## WHAT THE EXERCISE ASKS
Omit all pictures, and print word for word only the lines from the one containing "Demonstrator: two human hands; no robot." through the end of the data.
····················
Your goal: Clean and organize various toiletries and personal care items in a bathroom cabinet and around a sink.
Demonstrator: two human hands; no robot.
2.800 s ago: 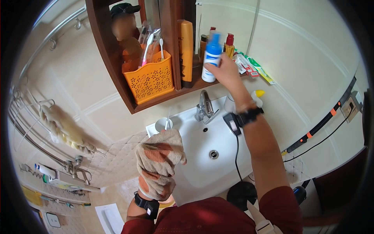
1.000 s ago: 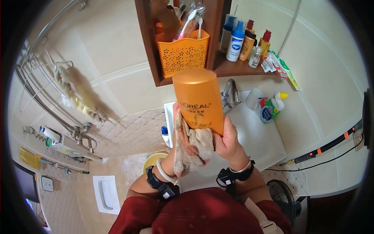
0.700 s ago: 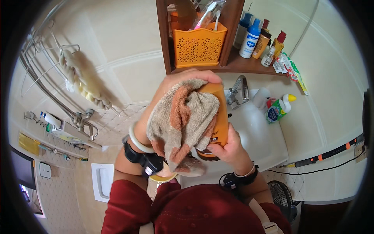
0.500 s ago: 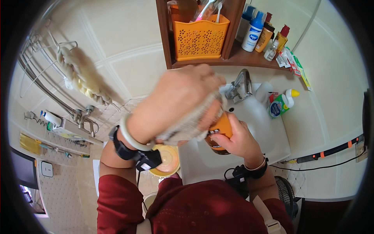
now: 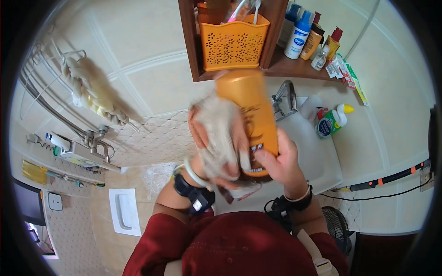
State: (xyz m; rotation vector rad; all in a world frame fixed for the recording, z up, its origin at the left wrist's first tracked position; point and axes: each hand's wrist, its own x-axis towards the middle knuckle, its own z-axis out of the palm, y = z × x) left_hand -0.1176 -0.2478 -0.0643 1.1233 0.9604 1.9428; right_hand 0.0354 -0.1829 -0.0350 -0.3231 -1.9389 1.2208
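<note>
A tall orange bottle (image 5: 260, 119) with dark printing is raised over the near left part of the sink. My right hand (image 5: 286, 162) is closed round its lower end, thumb across the front. Against the bottle's left side is a crumpled beige cloth (image 5: 216, 131) with pinkish-orange patches, blurred by motion. My left hand (image 5: 199, 168) is wrapped in this cloth and grips it; most of its fingers are hidden underneath. The cloth hangs down below that hand.
Behind the bottle rises the chrome tap (image 5: 290, 99) of the white sink (image 5: 317, 156). A green-and-white bottle (image 5: 330, 122) with a yellow cap stands at its right edge. Above, a brown shelf (image 5: 294, 70) bears an orange basket (image 5: 235, 48) and several bottles.
My left hand has drawn back down and left from over the bottle's top, bringing the cloth to its side. More of the orange bottle now shows, and it stands more upright.
</note>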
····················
## RESPONSE TO THIS TASK
Demonstrator: two human hands; no robot.
2.800 s ago: 
1.000 s ago: 
0.700 s ago: 
0.500 s ago: 
now: 
State: (xyz m; rotation vector rad; all in a world frame fixed for the recording, z up, its origin at the left wrist's first tracked position; point and axes: each hand's wrist, its own x-axis towards the middle knuckle, its own z-axis out of the palm, y = z × x) left_hand -0.1176 -0.2478 -0.0643 1.1233 0.9604 1.9428; right_hand 0.0354 -0.1829 -0.0350 -0.3231 -1.9389 1.2208
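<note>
A tall orange bottle (image 5: 260, 119) with dark printing is raised over the near left part of the sink. My right hand (image 5: 286, 162) is closed round its lower end, thumb across the front. Against the bottle's left side is a crumpled beige cloth (image 5: 216, 131) with pinkish-orange patches, blurred by motion. My left hand (image 5: 199, 168) is wrapped in this cloth and grips it; most of its fingers are hidden underneath. The cloth hangs down below that hand.
Behind the bottle rises the chrome tap (image 5: 290, 99) of the white sink (image 5: 317, 156). A green-and-white bottle (image 5: 330, 122) with a yellow cap stands at its right edge. Above, a brown shelf (image 5: 294, 70) bears an orange basket (image 5: 235, 48) and several bottles.
My left hand has drawn back down and left from over the bottle's top, bringing the cloth to its side. More of the orange bottle now shows, and it stands more upright.
</note>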

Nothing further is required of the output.